In 1853 the Jewish butcher Salomon Schmidt acquired the house and allowed to alter it. He furnished a butchery, a sausage kitchen and a small store in the house. Beside the front door a shop window was inserted in the classicistic style, the other windows were increased, a stairwell was inserted and not grown in the side a small horse stable (any more available).
In 1874 the Mr. and Mrs. Schmidt transferred to her daughter Amalie and their husband, the butcher Nathan Cahn, the whole property incl. building.
Their descendants, Selma and Alfred Abraham, were expropriated in 1941 by the National Socialists, were deported and murdered, you were the last Jewish owner of the house.
The house became in 1945 of the Jewish trust corporation (JTC), as a legal successor, back-transferred. This sold it later to the city of Hattingen.

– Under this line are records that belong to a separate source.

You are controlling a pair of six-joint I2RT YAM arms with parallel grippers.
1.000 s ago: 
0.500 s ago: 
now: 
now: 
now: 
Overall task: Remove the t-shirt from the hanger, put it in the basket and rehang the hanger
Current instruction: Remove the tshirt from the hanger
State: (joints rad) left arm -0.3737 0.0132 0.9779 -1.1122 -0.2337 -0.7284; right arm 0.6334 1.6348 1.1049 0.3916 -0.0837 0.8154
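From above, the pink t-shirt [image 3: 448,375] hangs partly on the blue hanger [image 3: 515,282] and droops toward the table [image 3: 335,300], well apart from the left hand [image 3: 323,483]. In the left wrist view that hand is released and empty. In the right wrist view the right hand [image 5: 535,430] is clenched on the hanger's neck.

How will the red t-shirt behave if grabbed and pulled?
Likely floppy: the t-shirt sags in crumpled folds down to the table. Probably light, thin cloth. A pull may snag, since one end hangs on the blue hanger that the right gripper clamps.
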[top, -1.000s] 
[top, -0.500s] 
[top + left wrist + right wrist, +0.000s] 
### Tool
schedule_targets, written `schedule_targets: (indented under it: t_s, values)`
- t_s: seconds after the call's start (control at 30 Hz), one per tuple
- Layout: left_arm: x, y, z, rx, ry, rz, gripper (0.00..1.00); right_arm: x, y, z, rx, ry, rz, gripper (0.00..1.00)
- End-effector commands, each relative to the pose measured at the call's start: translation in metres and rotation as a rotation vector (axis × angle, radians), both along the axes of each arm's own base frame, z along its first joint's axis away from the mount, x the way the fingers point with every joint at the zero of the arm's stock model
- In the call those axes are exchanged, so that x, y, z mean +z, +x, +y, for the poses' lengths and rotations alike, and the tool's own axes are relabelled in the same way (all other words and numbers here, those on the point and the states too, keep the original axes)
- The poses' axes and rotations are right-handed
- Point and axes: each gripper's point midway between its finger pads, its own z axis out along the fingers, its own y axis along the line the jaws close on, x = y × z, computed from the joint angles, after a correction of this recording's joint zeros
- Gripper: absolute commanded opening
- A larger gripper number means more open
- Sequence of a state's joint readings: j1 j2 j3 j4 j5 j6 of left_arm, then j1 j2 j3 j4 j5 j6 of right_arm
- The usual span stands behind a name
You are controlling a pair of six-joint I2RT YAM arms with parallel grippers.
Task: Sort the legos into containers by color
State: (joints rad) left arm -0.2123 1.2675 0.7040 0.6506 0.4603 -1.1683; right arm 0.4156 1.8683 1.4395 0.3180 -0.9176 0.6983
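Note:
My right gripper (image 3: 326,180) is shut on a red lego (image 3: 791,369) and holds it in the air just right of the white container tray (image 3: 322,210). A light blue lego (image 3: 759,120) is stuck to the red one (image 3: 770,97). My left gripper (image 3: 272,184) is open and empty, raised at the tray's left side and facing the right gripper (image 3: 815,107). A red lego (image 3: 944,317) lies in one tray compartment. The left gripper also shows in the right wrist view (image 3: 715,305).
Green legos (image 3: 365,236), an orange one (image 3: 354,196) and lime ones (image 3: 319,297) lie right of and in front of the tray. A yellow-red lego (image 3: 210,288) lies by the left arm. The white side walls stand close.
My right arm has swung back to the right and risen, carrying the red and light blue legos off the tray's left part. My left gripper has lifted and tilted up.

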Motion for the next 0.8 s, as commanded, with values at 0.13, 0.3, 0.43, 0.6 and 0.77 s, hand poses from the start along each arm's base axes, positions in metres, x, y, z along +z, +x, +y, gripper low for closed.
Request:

Hattingen - Bügeleisenhaus Anno 1611 02
The Flatiron Building is a half-timbered house in the Old Town Hattingens in the southern Ruhr area. Today the name accommodates a home museum of the club devoted to the maintenance of local regional traditions and characteristics.
1611 built houses comes from his striking form (Bügeleisengebäude) which is owed again of the situation in the meeting of two lanes.
The Hattinger citizen Wilhelm Elling let the building establish in 1611. He was presumably a businessman.
In 1620 a cultivation occurred in the side. The well coming from this time is six metres deep. The building is built.
From 1771 to 1856 lived here the cloth doers who produced on her handlooms to cloth for ladies' clothing and man's clothing as well as for uniforms. The last cloth doer in this house was Franz Sindern.
In 1853 the Jewish butcher Salomon Schmidt acquired the house and allowed to alter it. He furnished a butchery, a sausage kitchen and a small store in the house. Beside the front door a shop window was inserted in the classicistic style, the other windows were increased, a stairwell was inserted and not grown in the side a small horse stable (any more available).
In 1874 the Mr. and Mrs. Schmidt transferred to her daughter Amalie and their husband, the butcher Nathan Cahn, the whole property incl. building.
Their descendants, Selma and Alfred Abraham, were expropriated in 1941 by the National Socialists, were deported and murdered, you were the last Jewish owner of the house.
The house became in 1945 of the Jewish trust corporation (JTC), as a legal successor, back-transferred. This sold it later to the city of Hattingen.